**MATERIALS PROVIDED**
───
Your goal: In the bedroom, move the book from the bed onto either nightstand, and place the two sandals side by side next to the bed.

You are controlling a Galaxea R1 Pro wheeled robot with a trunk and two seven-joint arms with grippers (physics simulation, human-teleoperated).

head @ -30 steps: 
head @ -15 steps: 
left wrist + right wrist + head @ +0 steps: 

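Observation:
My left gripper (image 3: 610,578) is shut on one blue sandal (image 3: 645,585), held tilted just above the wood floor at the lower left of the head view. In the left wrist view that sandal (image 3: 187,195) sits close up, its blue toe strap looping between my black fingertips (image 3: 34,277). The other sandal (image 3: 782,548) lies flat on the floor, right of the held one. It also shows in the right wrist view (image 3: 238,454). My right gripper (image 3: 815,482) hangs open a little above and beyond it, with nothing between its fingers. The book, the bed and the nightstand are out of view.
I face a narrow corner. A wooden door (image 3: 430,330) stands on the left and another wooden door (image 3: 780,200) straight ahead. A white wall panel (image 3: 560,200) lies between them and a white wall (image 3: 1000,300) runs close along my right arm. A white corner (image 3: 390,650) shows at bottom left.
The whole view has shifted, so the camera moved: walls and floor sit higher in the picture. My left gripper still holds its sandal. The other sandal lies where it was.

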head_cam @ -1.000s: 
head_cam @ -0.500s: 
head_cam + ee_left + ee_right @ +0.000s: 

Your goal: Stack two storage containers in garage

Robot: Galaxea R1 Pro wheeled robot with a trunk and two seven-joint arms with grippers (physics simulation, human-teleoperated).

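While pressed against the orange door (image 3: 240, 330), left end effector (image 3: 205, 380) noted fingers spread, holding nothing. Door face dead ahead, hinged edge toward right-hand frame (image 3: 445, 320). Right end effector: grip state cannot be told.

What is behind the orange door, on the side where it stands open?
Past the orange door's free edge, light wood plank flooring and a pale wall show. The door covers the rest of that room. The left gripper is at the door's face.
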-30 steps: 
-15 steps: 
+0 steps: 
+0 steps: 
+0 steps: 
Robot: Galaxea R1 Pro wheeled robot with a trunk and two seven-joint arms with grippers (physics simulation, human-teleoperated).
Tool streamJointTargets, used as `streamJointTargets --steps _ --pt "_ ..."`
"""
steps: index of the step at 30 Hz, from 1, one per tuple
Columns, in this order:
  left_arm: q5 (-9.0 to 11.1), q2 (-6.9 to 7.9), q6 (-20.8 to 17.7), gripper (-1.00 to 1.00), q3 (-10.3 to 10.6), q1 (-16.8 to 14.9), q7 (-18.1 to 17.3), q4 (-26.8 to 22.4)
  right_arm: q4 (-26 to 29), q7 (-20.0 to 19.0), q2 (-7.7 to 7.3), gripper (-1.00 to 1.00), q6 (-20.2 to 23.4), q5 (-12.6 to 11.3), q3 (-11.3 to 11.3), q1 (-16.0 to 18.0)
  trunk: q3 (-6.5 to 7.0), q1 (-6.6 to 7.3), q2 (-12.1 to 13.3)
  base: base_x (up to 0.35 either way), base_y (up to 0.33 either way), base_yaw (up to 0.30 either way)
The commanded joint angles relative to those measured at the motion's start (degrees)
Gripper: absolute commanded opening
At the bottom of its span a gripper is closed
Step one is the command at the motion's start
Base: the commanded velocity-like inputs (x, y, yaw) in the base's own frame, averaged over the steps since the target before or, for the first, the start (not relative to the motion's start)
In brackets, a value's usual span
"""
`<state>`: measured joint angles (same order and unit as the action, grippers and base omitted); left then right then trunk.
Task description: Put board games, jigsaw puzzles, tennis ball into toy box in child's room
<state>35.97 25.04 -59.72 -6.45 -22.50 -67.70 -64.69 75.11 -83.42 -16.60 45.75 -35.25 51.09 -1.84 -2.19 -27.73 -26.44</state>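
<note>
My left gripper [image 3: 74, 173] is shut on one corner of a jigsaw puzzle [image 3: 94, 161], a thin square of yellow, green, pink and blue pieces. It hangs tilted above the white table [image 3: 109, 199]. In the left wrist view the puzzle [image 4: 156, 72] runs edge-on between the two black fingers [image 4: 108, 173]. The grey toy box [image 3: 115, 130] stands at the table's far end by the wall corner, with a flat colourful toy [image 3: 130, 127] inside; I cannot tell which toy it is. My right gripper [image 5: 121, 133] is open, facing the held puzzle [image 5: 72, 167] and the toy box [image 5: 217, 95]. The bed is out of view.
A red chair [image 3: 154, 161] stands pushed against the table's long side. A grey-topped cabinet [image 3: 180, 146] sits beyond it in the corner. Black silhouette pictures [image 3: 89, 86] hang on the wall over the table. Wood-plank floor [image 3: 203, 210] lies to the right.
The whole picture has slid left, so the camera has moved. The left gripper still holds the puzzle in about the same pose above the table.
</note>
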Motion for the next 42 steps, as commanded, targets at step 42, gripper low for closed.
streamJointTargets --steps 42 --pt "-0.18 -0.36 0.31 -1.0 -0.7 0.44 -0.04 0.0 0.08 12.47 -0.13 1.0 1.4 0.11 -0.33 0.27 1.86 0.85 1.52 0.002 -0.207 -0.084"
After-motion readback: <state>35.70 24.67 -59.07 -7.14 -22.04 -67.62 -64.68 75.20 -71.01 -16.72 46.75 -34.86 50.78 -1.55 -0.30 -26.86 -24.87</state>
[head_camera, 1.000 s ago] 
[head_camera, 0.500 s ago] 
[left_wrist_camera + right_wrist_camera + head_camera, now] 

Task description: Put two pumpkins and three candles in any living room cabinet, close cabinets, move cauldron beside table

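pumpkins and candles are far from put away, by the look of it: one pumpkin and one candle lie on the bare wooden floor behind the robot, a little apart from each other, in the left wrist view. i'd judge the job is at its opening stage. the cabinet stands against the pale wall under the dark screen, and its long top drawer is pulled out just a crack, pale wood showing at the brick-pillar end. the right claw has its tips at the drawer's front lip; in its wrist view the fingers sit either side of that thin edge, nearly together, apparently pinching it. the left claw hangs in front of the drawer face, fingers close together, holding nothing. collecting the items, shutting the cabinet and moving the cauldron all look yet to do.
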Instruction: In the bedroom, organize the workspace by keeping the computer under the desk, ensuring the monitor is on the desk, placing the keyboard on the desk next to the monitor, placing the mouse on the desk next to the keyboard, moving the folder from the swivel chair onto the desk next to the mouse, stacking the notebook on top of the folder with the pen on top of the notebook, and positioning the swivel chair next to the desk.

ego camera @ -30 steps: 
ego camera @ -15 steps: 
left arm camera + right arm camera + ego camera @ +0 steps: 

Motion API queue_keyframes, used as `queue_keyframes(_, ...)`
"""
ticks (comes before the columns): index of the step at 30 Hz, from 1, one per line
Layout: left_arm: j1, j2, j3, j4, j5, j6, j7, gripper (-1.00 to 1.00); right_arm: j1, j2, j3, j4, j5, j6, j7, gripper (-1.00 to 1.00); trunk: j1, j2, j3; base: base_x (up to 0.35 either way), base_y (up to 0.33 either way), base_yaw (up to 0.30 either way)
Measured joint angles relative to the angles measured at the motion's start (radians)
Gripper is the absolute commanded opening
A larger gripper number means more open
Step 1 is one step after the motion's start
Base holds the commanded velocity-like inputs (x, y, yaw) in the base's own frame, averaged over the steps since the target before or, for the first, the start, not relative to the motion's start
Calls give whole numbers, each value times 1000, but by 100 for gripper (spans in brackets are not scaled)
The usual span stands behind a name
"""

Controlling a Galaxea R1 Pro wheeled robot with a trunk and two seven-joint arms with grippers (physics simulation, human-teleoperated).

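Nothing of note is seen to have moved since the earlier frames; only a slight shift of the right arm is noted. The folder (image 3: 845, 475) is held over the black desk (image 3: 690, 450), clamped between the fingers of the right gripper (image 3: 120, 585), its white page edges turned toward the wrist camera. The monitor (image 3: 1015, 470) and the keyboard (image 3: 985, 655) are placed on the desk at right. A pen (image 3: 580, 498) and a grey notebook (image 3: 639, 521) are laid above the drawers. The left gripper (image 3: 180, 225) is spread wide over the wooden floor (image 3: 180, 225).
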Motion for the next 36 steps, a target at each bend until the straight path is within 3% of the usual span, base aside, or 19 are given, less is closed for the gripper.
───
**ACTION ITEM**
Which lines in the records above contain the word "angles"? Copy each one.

**PROBLEM SOLUTION**
The commanded joint angles relative to those measured at the motion's start (degrees)
`<state>`: measured joint angles (same order and unit as the action, grippers and base omitted); left then right then trunk.
Measured joint angles relative to the angles measured at the motion's start (radians)

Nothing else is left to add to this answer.